Harwell Linda C, Vivian Deborah N, McLaughlin Michelle D, Hafner Stephen F
Gulf Ecology Division, National Health and Environmental Effects Research Laboratory, Office of Research and Development, U.S. Environmental Protection Agency, Gulf Breeze, Florida, USA.
Student Services Contractor, Oak Ridge Associated Universities, Oak Ridge, Tennessee, USA.
Front Environ Sci. 2019 Jun 4;7(Article 72):1-13. doi: 10.3389/fenvs.2019.00072.
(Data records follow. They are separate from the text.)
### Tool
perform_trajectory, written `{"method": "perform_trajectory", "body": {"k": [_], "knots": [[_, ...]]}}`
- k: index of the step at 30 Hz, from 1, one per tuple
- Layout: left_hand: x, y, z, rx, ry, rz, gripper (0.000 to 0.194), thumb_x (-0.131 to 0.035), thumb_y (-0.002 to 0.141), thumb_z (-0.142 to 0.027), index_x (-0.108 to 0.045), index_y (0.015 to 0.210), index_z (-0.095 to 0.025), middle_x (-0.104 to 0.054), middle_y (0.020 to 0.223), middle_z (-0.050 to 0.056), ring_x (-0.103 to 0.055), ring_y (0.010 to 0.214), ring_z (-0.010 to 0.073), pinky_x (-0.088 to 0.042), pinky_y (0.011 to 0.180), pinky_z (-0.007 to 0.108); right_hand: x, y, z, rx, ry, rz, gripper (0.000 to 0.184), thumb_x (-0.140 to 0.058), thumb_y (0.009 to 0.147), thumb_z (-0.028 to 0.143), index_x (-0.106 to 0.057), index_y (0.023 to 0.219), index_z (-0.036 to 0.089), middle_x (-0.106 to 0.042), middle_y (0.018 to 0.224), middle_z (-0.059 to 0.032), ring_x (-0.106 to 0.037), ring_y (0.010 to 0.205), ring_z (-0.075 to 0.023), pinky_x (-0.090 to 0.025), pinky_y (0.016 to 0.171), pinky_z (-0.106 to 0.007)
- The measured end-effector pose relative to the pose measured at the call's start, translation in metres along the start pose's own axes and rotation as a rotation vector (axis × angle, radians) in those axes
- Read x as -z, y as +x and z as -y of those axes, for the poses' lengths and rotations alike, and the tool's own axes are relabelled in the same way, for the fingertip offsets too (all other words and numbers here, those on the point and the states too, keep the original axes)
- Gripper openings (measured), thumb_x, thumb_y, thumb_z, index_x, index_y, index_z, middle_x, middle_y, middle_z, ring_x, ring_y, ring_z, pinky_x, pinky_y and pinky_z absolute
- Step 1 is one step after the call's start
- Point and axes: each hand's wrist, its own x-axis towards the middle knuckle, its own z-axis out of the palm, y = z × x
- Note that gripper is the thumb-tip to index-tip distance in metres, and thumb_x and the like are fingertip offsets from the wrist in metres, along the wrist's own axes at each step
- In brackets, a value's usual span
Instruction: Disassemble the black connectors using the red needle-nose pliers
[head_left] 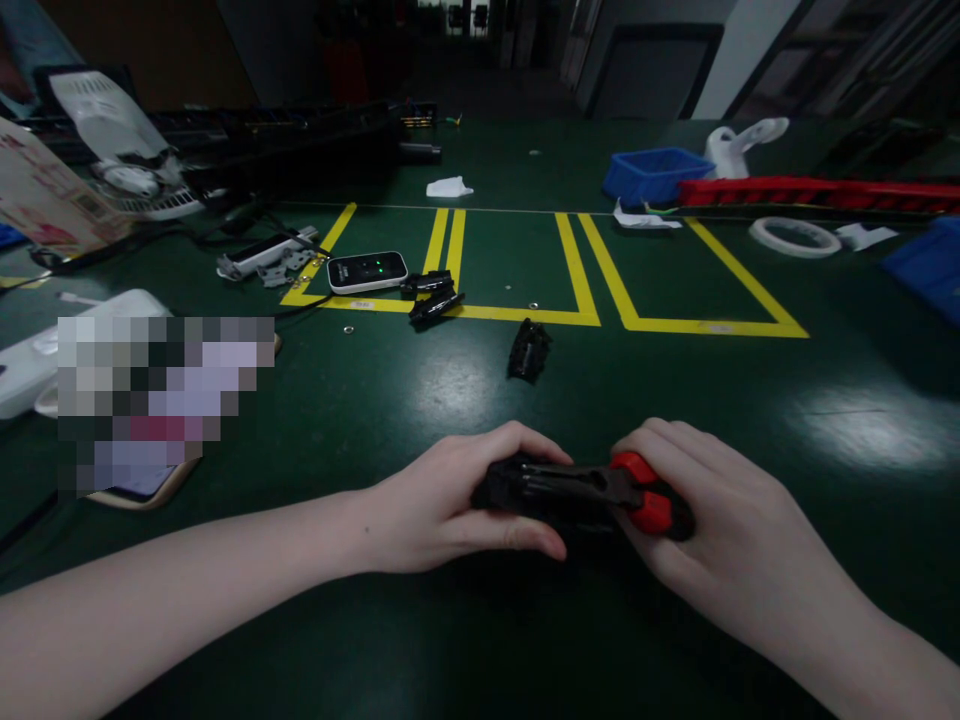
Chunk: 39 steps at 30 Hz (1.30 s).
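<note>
My left hand (480,500) is wrapped round a glossy black plastic part (529,485), with the thumb along its near side. In my right hand (697,500) are red-handled pliers (637,490), gripped by the handles. Their dark jaws reach left onto the black part; the exact spot where they bite is too dark to tell. A similar black piece (529,350) lies on the green table just beyond my hands. Further left, more black pieces (433,300) lie beside a small white-edged device (367,271) with green lights.
Yellow tape (517,316) marks boxes on the table. A phone (172,470) with a blurred screen lies left. At the back are a white fan (112,130), a blue bin (652,175) and a red strip (817,192). A tape roll (795,238) lies right.
</note>
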Motion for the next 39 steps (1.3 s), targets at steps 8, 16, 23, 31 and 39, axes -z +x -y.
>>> {"method": "perform_trajectory", "body": {"k": [8,16,23,31,39], "knots": [[0.001,-0.002,0.001,-0.002,0.037,-0.009,0.045,-0.079,0.099,-0.046,-0.06,0.127,-0.017,-0.074,0.11,0.007,-0.07,0.092,0.0213,-0.052,0.08,0.031,0.011,0.007,-0.002,-0.023,0.003,-0.01,0.008,-0.058,0.082,0.022,-0.058,0.088,0.027,-0.065,0.081,-0.0041,-0.062,0.068,-0.024,-0.048,0.055,-0.036],[0.001,-0.002,0.002,-0.024,0.005,0.011,0.044,-0.079,0.1,-0.043,-0.061,0.13,-0.017,-0.076,0.116,0.009,-0.074,0.097,0.0223,-0.056,0.085,0.033,0.01,0.006,0.002,0.005,0.005,0.011,0.01,-0.057,0.081,0.019,-0.056,0.087,0.027,-0.065,0.079,-0.0031,-0.061,0.066,-0.0218,-0.046,0.055,-0.034],[0.001,-0.001,0.001,-0.018,0.001,0.013,0.045,-0.081,0.098,-0.044,-0.062,0.128,-0.017,-0.076,0.112,0.007,-0.073,0.095,0.0215,-0.055,0.083,0.032,0.002,-0.002,-0.003,0.019,-0.027,0.018,0.013,-0.055,0.083,0.019,-0.052,0.093,0.027,-0.061,0.083,-0.0028,-0.059,0.07,-0.0223,-0.044,0.058,-0.034],[0.002,-0.001,0.003,-0.001,-0.069,0.052,0.042,-0.082,0.097,-0.042,-0.062,0.123,-0.015,-0.072,0.098,0.003,-0.068,0.082,0.0178,-0.05,0.073,0.028,0.005,-0.004,-0.003,0.049,-0.082,0.004,0.017,-0.055,0.082,0.017,-0.051,0.094,0.027,-0.06,0.084,-0.0031,-0.058,0.07,-0.0216,-0.045,0.057,-0.033],[0.001,-0.001,0.0,0.025,0.025,0.028,0.042,-0.079,0.1,-0.04,-0.058,0.129,-0.017,-0.074,0.112,0.006,-0.072,0.093,0.02,-0.055,0.081,0.03,0.012,0.005,0.0,0.12,-0.143,-0.012,0.016,-0.054,0.078,0.016,-0.05,0.09,0.027,-0.06,0.077,-0.0021,-0.059,0.062,-0.0208,-0.048,0.051,-0.031]]}}
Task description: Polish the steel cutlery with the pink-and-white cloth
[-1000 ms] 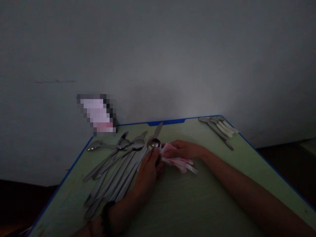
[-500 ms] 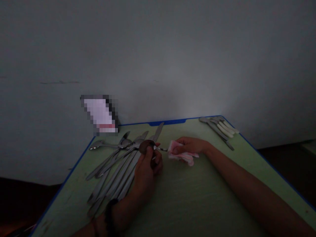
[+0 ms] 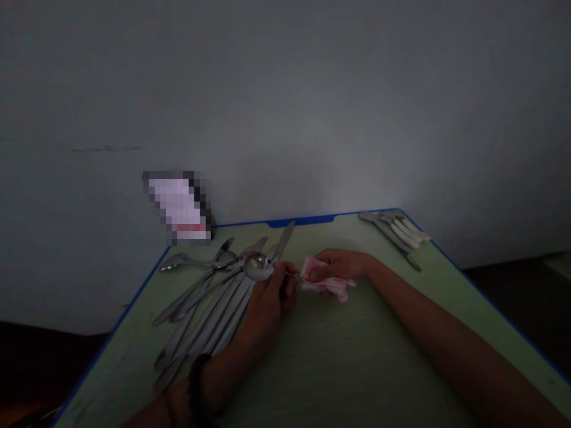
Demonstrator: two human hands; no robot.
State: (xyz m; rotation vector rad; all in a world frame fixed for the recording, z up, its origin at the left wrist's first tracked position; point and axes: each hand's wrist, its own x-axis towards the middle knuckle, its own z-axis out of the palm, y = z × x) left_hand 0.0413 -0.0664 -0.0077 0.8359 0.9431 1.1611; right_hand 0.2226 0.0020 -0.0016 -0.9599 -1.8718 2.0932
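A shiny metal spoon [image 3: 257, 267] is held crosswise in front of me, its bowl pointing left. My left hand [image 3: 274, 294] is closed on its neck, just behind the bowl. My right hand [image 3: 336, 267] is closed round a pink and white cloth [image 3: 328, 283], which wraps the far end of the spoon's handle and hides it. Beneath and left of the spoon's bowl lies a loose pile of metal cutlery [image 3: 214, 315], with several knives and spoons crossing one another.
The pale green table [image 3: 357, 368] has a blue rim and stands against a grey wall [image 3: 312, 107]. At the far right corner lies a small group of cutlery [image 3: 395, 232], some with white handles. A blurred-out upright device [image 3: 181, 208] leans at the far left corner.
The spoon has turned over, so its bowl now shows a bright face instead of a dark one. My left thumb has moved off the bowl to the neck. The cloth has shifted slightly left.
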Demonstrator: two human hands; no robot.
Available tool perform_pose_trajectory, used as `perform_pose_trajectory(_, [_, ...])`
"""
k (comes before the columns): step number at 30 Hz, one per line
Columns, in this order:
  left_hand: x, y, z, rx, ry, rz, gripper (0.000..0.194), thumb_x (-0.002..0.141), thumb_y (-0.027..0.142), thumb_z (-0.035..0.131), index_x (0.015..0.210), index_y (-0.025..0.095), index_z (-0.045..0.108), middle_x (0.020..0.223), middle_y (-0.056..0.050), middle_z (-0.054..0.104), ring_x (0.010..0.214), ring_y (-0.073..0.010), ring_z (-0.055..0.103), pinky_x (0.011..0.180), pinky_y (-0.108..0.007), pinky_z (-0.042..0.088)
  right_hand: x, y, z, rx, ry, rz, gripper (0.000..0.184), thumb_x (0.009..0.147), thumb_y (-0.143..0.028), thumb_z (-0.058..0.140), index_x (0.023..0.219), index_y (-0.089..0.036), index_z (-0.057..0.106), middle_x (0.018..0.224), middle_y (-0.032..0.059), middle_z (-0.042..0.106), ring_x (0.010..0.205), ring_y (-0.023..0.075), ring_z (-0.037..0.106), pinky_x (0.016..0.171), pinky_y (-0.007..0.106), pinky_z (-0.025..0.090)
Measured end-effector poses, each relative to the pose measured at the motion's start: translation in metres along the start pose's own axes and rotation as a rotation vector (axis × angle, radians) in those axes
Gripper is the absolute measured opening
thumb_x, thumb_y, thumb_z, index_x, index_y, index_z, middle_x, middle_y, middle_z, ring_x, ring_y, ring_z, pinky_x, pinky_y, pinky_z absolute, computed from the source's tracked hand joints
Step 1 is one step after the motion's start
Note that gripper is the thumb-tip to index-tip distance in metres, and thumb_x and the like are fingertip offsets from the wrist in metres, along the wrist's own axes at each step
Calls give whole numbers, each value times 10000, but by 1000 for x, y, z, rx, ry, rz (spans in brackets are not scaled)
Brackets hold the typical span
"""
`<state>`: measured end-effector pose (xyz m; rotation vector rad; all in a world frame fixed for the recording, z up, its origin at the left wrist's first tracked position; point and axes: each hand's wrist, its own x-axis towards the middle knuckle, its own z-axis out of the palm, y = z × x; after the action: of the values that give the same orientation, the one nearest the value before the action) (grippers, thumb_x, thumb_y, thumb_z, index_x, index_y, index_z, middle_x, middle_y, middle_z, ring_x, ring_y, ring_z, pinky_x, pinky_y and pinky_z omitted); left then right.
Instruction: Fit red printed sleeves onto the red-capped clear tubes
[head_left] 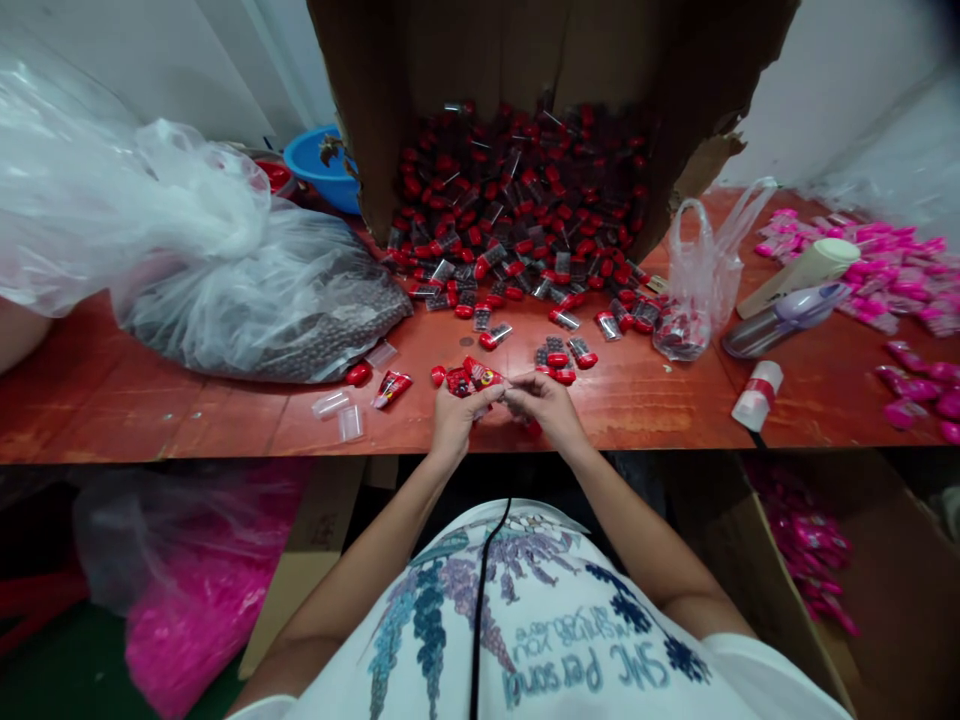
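Observation:
Near the table's front edge, my left hand point(459, 418) is closed on a small red printed wrapper point(481, 373) with a yellow-and-black picture. My right hand point(551, 408) meets it at the wrapper's right end, thumb and fingers pinched together; what they grip is too small to make out. Another red printed wrapper point(391, 389) lies to the left, by clear plastic pieces point(350, 423) and a red cap point(359, 374). Just beyond my right hand sit several clear bottles with red caps point(555, 358), filled with dark beads.
A torn cardboard box point(720, 165) at the back spills many red-capped bottles point(517, 200) onto the table point(247, 420). On the left slumps a clear bag of dark beads point(300, 310). To the right stand a small plastic bag point(686, 300), drink bottles point(784, 320), a white roll point(757, 395) and pink pieces point(885, 260).

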<state>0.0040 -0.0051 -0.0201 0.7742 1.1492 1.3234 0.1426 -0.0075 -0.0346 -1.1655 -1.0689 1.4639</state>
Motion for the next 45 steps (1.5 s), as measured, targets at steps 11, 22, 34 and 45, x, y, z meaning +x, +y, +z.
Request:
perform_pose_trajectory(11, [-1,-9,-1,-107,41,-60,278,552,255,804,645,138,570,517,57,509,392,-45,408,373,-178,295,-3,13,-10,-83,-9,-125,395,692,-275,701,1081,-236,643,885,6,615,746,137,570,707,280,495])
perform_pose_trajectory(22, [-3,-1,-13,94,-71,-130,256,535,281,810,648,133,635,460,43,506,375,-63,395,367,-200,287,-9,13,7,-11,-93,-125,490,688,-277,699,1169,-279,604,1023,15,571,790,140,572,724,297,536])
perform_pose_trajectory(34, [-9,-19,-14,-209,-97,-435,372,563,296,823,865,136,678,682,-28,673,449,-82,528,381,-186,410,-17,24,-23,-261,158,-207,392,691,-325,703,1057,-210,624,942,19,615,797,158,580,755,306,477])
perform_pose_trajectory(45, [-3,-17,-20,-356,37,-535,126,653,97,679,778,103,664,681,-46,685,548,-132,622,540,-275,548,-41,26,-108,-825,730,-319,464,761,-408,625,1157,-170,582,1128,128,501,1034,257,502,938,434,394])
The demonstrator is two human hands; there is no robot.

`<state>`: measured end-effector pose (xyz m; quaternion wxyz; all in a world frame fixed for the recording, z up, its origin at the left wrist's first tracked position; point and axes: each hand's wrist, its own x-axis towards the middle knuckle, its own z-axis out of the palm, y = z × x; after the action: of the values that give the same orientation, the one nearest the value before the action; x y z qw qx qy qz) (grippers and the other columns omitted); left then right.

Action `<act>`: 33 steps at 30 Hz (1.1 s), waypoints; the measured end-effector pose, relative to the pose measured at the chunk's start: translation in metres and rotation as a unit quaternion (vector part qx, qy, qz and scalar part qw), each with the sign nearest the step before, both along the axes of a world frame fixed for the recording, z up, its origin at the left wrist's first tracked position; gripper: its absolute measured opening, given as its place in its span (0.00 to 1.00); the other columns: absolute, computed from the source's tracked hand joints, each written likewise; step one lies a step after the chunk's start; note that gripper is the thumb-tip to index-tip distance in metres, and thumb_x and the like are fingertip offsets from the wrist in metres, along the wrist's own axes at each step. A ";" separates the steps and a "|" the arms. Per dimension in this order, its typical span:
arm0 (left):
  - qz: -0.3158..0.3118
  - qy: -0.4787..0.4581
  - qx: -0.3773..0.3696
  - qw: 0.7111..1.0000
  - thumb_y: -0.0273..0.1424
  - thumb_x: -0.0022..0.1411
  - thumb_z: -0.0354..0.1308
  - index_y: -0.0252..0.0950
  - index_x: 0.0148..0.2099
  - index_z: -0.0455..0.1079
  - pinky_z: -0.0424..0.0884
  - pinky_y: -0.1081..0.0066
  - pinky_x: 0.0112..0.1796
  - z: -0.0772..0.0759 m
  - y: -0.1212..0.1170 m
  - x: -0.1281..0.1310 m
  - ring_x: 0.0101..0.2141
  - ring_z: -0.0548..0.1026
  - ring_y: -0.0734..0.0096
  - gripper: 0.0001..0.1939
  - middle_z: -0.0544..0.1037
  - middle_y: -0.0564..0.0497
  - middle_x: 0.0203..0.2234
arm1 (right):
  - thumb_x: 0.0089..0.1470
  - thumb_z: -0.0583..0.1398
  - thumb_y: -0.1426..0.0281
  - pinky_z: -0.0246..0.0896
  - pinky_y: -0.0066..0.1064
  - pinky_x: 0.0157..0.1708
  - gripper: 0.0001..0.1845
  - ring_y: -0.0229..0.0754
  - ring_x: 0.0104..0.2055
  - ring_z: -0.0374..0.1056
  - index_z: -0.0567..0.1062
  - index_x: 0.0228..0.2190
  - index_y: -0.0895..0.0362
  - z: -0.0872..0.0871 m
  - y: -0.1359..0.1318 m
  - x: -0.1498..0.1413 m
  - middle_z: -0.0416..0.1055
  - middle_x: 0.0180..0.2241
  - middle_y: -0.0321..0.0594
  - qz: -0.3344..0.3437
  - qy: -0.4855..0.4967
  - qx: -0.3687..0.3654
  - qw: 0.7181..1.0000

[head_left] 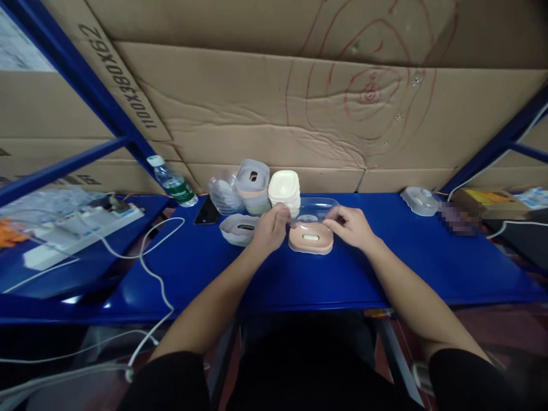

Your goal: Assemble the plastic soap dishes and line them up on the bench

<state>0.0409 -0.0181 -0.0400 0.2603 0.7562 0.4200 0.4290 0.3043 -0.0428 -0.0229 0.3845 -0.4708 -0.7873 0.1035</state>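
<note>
Between my hands is a clear plastic lid (319, 209), tilted up above a peach-coloured oval container (311, 242). My left hand (273, 227) pinches the lid's left edge, and my right hand (351, 225) grips its right edge. The peach piece rests on the blue table and has a white oblong insert in its middle. Just left of my left hand sits a grey oval piece (238, 229) with a dark slot. Behind are a stack of cream containers (285, 185), a stack of grey ones (253, 178) and nested clear lids (225, 194).
A water bottle (173, 181) leans at the back left beside a black phone (207, 212). White cables and a power strip (81, 240) lie further left. A lidded container (420, 201) stands at the back right. Cardboard (240, 85) walls the rear of the blue table (325, 288).
</note>
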 end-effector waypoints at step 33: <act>0.073 0.423 -0.032 0.903 0.45 0.75 0.43 0.37 0.66 0.65 0.73 0.61 0.43 0.010 -0.011 0.012 0.43 0.82 0.53 0.27 0.84 0.44 0.38 | 0.64 0.42 0.38 0.59 0.33 0.27 0.42 0.37 0.17 0.63 0.71 0.18 0.56 0.007 0.013 0.015 0.68 0.15 0.40 0.012 -0.171 -0.430 0.887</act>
<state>0.0529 -0.0294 -0.0299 0.0509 0.8250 0.5581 0.0732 0.3195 -0.0298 -0.0156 0.0028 -0.5907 -0.7249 0.3544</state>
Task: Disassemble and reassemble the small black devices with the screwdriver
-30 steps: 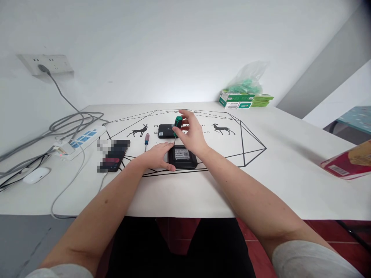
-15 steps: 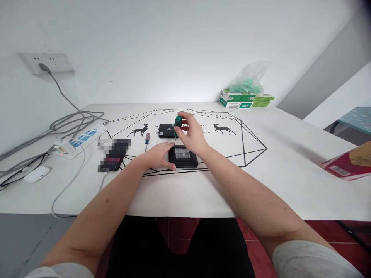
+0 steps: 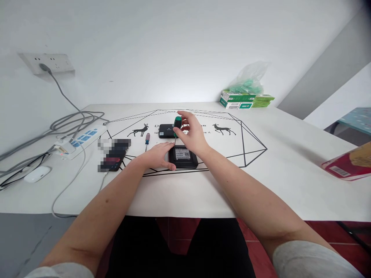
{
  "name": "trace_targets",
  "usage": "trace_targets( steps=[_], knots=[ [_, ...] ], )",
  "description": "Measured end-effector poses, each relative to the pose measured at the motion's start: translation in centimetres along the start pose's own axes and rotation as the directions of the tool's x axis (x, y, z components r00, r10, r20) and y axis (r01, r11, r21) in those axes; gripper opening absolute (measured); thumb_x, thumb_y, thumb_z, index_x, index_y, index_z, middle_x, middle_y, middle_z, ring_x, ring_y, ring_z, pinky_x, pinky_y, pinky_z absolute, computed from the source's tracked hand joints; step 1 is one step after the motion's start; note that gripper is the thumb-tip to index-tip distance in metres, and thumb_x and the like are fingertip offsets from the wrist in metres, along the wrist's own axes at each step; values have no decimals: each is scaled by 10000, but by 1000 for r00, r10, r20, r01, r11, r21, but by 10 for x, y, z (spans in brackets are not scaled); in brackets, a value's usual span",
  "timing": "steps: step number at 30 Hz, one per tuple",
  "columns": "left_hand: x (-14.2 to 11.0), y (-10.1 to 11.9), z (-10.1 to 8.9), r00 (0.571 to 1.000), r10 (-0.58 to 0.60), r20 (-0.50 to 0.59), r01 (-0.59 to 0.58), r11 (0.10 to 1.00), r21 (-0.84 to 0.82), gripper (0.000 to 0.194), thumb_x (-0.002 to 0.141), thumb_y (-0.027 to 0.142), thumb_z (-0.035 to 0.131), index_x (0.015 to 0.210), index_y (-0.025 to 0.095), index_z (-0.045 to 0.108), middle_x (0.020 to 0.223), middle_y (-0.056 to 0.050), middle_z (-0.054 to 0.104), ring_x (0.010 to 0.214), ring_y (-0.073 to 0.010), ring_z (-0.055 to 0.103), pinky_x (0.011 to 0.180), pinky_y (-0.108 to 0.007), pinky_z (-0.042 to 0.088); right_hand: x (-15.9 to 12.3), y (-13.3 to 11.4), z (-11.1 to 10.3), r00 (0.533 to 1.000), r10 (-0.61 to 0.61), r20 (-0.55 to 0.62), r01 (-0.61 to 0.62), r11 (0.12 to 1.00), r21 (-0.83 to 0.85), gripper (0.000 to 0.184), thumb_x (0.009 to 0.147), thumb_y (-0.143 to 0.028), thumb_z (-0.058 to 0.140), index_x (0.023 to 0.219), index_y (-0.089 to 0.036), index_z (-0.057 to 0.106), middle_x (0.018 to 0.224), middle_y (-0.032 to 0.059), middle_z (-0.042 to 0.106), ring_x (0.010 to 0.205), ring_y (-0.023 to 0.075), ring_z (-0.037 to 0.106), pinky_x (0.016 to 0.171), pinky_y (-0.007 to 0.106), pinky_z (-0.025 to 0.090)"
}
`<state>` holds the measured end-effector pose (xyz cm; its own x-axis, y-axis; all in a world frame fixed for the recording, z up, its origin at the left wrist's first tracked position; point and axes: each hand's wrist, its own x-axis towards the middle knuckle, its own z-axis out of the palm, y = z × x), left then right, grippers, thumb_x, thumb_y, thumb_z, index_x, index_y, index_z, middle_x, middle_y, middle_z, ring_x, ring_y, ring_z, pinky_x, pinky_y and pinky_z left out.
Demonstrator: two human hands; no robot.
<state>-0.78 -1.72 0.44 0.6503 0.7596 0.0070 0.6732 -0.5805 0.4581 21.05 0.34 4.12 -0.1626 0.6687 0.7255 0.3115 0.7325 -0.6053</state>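
Observation:
A black electronic device case (image 3: pixel 183 157) with a white printed label lies flat on the table. My left hand (image 3: pixel 159 155) grips its left side, thumb at the near corner and fingers toward the far corner. In my right hand (image 3: pixel 193 133) is a green-and-black screwdriver (image 3: pixel 177 122), held upright by the handle between thumb and fingers. Its shaft points down to the far left corner of the case; the tip is hidden by my fingers. Behind it sits a flat black cover (image 3: pixel 166 131) with a small label. A second screwdriver (image 3: pixel 147 139) with a red-and-blue handle lies left of my left hand.
A phone (image 3: pixel 117 154), partly pixelated, lies left with a cable. Farther left are a power strip (image 3: pixel 87 138), tangled grey cables and a white earbud case (image 3: pixel 37 174). Green-and-white boxes (image 3: pixel 237 99) with a plastic bag stand back right. A red-and-yellow package (image 3: pixel 346 164) stands at the right edge.
The fingers of my right hand have shifted slightly around the screwdriver handle, and the handle has turned a little. My left hand and the case stay in place.

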Motion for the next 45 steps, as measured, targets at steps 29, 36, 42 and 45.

The increased availability of publicly available data is, in many ways, changing our approach to conducting research. Not only are cloud-based information resources providing supplementary data to bolster traditional scientific activities (e.g., field studies, laboratory experiments), they also serve as the foundation for secondary data research projects such as indicator development. Indicators and indices are a convenient way to synthesize disparate information to address complex scientific questions that are difficult to measure directly (e.g., resilience, sustainability, well-being). In the current literature, there is no shortage of indicator or index examples derived from secondary data with a growing number that are scientifically focused. However, little information is provided describing the management approaches and best practices used to govern the data underpinnings supporting these efforts. From acquisition to storage and maintenance, secondary data research products rely on the availability of relevant, high-quality data, repeatable data handling methods and a multi-faceted data flow process to promote and sustain research transparency and integrity. The U.S. Environmental Protection Agency recently published a report describing the development of a climate resilience screening index which used over one million data points to calculate the final index. The pool of data was derived exclusively from secondary sources such as the U.S. Census Bureau, Bureau of Labor Statistics, Postal Service, Housing and Urban Development, Forestry Services and others. Available data were presented in various forms including portable document format (PDF), delimited ASCII and proprietary format (e.g., Microsoft Excel, ESRI ArcGIS). The strategy employed for managing these data in an indicator research and development effort represented a blend of business practices, information science, and the scientific method. This paper describes the approach, highlighting key points unique for managing the data assets of a smaller scale research project in an era of "big data."
公开可用数据的日益增多在许多方面改变着我们开展研究的方式。基于云的信息资源不仅为传统科学活动(如实地研究、实验室实验)提供补充数据以增强其实力,还为诸如指标开发等二次数据研究项目奠定基础。指标和指数是综合不同信息以解决难以直接衡量的复杂科学问题(如恢复力、可持续性、福祉)的便捷方式。在当前文献中,不乏从二次数据得出的指标或指数示例,且越来越多的示例具有科学重点。然而,对于用于管理支持这些工作的数据基础的管理方法和最佳实践,所提供的信息却很少。从获取到存储和维护,二次数据研究产品依赖于相关高质量数据的可用性、可重复的数据处理方法以及多方面的数据流过程,以促进和维持研究的透明度与完整性。美国环境保护局最近发布了一份报告,描述了一个气候恢复力筛选指数的开发过程,该指数使用了超过一百万个数据点来计算最终指数。数据池完全来自二次数据源,如美国人口普查局、劳工统计局、邮政服务、住房和城市发展部、林业服务局等。可用数据以各种形式呈现,包括便携式文档格式(PDF)、分隔ASCII格式和专有格式(如微软Excel、ESRI ArcGIS)。在指标研发工作中管理这些数据所采用的策略融合了商业实践、信息科学和科学方法。本文描述了该方法,突出了在“大数据”时代管理较小规模研究项目数据资产的独特要点。